> _TASK INSTRUCTIONS_
Would you reproduce the listing exactly, leaving nothing out?
(DATA PROVIDED)
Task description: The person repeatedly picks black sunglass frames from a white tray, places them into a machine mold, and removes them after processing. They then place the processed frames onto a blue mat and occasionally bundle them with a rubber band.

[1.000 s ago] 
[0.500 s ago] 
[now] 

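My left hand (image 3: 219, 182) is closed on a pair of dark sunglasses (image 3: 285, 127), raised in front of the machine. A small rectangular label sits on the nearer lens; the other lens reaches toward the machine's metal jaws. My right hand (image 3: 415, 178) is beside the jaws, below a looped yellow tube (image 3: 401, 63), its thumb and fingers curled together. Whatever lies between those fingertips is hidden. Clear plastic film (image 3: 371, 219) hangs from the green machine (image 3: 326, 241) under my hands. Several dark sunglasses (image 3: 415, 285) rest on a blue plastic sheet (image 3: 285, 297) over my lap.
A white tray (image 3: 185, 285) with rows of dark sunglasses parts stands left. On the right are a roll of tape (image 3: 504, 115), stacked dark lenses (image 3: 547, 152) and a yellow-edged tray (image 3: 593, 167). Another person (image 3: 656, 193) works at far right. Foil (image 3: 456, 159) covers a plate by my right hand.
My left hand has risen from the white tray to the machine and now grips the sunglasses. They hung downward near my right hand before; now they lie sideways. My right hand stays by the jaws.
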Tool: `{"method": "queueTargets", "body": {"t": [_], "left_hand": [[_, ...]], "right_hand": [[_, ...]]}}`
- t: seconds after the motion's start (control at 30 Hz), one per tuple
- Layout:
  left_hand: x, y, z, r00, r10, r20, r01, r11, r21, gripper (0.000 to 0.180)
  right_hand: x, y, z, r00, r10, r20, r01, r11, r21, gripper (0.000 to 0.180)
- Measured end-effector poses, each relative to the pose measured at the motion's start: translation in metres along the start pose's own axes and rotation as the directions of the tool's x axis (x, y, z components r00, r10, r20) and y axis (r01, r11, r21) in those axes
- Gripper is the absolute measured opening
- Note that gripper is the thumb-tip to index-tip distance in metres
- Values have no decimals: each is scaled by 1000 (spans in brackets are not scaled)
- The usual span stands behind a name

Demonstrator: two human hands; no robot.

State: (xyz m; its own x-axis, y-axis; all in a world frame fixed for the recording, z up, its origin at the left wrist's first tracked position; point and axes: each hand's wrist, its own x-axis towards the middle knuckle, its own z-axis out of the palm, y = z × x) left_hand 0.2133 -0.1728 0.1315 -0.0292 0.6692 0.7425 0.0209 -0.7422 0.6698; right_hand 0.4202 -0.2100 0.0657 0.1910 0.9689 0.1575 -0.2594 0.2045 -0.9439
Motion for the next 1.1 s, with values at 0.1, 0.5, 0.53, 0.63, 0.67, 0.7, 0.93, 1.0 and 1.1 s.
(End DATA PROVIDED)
> _RESPONSE AREA_
Task description: The person repeatedly picks black sunglass frames from a white tray, places them into a machine mold, and removes them after processing. They then place the processed frames onto a blue mat and occasionally bundle them with a rubber band.

[1.000 s ago] 
[0.500 s ago] 
[now] 

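My left hand (image 3: 219, 182) is closed on a pair of dark sunglasses (image 3: 285, 127), raised in front of the machine. A small rectangular label sits on the nearer lens; the other lens reaches toward the machine's metal jaws. My right hand (image 3: 415, 178) is beside the jaws, below a looped yellow tube (image 3: 401, 63), its thumb and fingers curled together. Whatever lies between those fingertips is hidden. Clear plastic film (image 3: 371, 219) hangs from the green machine (image 3: 326, 241) under my hands. Several dark sunglasses (image 3: 415, 285) rest on a blue plastic sheet (image 3: 285, 297) over my lap.
A white tray (image 3: 185, 285) with rows of dark sunglasses parts stands left. On the right are a roll of tape (image 3: 504, 115), stacked dark lenses (image 3: 547, 152) and a yellow-edged tray (image 3: 593, 167). Another person (image 3: 656, 193) works at far right. Foil (image 3: 456, 159) covers a plate by my right hand.
My left hand has risen from the white tray to the machine and now grips the sunglasses. They hung downward near my right hand before; now they lie sideways. My right hand stays by the jaws.
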Tool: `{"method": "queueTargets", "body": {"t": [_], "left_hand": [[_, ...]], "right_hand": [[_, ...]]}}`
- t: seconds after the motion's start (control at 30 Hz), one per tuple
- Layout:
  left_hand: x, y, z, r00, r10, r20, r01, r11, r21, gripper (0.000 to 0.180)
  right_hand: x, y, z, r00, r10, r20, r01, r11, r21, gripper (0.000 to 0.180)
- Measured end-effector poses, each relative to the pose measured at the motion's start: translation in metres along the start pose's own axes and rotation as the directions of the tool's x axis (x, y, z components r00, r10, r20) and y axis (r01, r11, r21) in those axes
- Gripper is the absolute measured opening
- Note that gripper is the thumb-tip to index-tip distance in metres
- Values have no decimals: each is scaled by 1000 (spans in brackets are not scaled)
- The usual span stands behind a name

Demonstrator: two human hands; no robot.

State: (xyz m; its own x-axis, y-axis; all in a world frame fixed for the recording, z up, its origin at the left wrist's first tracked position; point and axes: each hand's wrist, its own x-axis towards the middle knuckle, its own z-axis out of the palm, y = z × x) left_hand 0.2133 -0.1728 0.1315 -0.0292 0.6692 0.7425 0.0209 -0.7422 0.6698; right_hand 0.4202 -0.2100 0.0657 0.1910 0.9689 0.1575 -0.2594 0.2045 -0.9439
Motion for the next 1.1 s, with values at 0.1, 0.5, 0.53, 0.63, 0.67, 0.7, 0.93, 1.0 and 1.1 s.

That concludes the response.